Start of Data provided

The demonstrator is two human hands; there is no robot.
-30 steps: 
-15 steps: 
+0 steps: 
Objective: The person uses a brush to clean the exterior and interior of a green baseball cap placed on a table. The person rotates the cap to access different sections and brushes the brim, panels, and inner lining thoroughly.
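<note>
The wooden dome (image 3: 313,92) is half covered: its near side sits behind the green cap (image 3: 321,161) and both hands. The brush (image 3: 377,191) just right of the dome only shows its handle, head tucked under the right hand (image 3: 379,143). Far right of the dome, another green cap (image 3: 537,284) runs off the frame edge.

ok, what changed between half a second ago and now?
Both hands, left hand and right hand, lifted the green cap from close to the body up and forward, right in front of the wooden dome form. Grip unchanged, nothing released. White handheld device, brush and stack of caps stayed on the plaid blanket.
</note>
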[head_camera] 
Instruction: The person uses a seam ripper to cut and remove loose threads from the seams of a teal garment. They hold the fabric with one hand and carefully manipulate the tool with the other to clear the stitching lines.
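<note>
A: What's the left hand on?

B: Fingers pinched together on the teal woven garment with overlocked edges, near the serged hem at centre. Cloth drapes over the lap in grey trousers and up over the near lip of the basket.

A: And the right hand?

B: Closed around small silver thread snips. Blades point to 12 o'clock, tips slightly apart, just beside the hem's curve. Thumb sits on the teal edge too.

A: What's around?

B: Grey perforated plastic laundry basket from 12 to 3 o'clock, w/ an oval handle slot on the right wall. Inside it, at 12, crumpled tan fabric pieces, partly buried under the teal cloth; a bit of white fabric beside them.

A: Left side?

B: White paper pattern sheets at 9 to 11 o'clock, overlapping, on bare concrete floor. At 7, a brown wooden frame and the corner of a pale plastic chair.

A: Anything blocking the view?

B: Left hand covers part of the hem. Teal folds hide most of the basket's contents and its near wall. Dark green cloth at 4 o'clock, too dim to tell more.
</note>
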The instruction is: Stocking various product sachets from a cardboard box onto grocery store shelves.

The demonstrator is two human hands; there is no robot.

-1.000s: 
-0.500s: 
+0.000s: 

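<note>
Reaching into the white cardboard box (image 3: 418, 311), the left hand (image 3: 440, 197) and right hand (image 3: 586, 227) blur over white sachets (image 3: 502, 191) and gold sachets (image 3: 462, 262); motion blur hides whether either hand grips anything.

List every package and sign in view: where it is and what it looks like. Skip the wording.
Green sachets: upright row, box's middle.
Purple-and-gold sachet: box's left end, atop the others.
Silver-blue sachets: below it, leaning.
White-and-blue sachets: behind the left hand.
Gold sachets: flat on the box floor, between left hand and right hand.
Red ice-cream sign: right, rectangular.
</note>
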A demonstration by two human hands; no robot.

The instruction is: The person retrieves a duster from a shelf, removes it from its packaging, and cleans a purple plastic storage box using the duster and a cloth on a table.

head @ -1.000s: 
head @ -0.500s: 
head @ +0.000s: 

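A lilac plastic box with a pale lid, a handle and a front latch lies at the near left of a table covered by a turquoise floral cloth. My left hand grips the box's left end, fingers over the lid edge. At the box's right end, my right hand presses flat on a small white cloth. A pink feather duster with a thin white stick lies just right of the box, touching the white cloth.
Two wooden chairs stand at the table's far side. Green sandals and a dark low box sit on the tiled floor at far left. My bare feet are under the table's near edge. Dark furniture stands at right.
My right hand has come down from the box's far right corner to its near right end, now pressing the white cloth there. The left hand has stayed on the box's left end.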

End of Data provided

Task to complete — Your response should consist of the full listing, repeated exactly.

Solved problem —
The demonstrator is two human hands; there is no robot.
-30 steps: 
-15 steps: 
+0 steps: 
Objective: The person uses a brush to clean the exterior and interior of a green baseball cap placed on a table. The person rotates the cap to access different sections and brushes the brim, panels, and inner lining thoroughly.
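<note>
The wooden dome (image 3: 313,92) is half covered: its near side sits behind the green cap (image 3: 321,161) and both hands. The brush (image 3: 377,191) just right of the dome only shows its handle, head tucked under the right hand (image 3: 379,143). Far right of the dome, another green cap (image 3: 537,284) runs off the frame edge.

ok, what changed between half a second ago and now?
Both hands, left hand and right hand, lifted the green cap from close to the body up and forward, right in front of the wooden dome form. Grip unchanged, nothing released. White handheld device, brush and stack of caps stayed on the plaid blanket.
</note>
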[head_camera] 
Instruction: The person uses a seam ripper to cut and remove loose threads from the seams of a teal garment. They hold the fabric with one hand and carefully manipulate the tool with the other to clear the stitching lines.
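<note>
A: What's the left hand on?

B: Fingers pinched together on the teal woven garment with overlocked edges, near the serged hem at centre. Cloth drapes over the lap in grey trousers and up over the near lip of the basket.

A: And the right hand?

B: Closed around small silver thread snips. Blades point to 12 o'clock, tips slightly apart, just beside the hem's curve. Thumb sits on the teal edge too.

A: What's around?

B: Grey perforated plastic laundry basket from 12 to 3 o'clock, w/ an oval handle slot on the right wall. Inside it, at 12, crumpled tan fabric pieces, partly buried under the teal cloth; a bit of white fabric beside them.

A: Left side?

B: White paper pattern sheets at 9 to 11 o'clock, overlapping, on bare concrete floor. At 7, a brown wooden frame and the corner of a pale plastic chair.

A: Anything blocking the view?

B: Left hand covers part of the hem. Teal folds hide most of the basket's contents and its near wall. Dark green cloth at 4 o'clock, too dim to tell more.
</note>
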The instruction is: Stocking various product sachets from a cardboard box onto grocery store shelves.

The demonstrator is two human hands; there is no robot.

-1.000s: 
-0.500s: 
+0.000s: 

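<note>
Reaching into the white cardboard box (image 3: 418, 311), the left hand (image 3: 440, 197) and right hand (image 3: 586, 227) blur over white sachets (image 3: 502, 191) and gold sachets (image 3: 462, 262); motion blur hides whether either hand grips anything.

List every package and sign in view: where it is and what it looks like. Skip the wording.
Green sachets: upright row, box's middle.
Purple-and-gold sachet: box's left end, atop the others.
Silver-blue sachets: below it, leaning.
White-and-blue sachets: behind the left hand.
Gold sachets: flat on the box floor, between left hand and right hand.
Red ice-cream sign: right, rectangular.
</note>
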A demonstration by two human hands; no robot.

The instruction is: The person retrieves a duster from a shelf, removes it from its packaging, and cleans a purple plastic storage box using the duster and a cloth on a table.

head @ -1.000s: 
head @ -0.500s: 
head @ +0.000s: 

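A lilac plastic box with a pale lid, a handle and a front latch lies at the near left of a table covered by a turquoise floral cloth. My left hand grips the box's left end, fingers over the lid edge. At the box's right end, my right hand presses flat on a small white cloth. A pink feather duster with a thin white stick lies just right of the box, touching the white cloth.
Two wooden chairs stand at the table's far side. Green sandals and a dark low box sit on the tiled floor at far left. My bare feet are under the table's near edge. Dark furniture stands at right.
My right hand has come down from the box's far right corner to its near right end, now pressing the white cloth there. The left hand has stayed on the box's left end.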

This output is complete, and the exercise is done.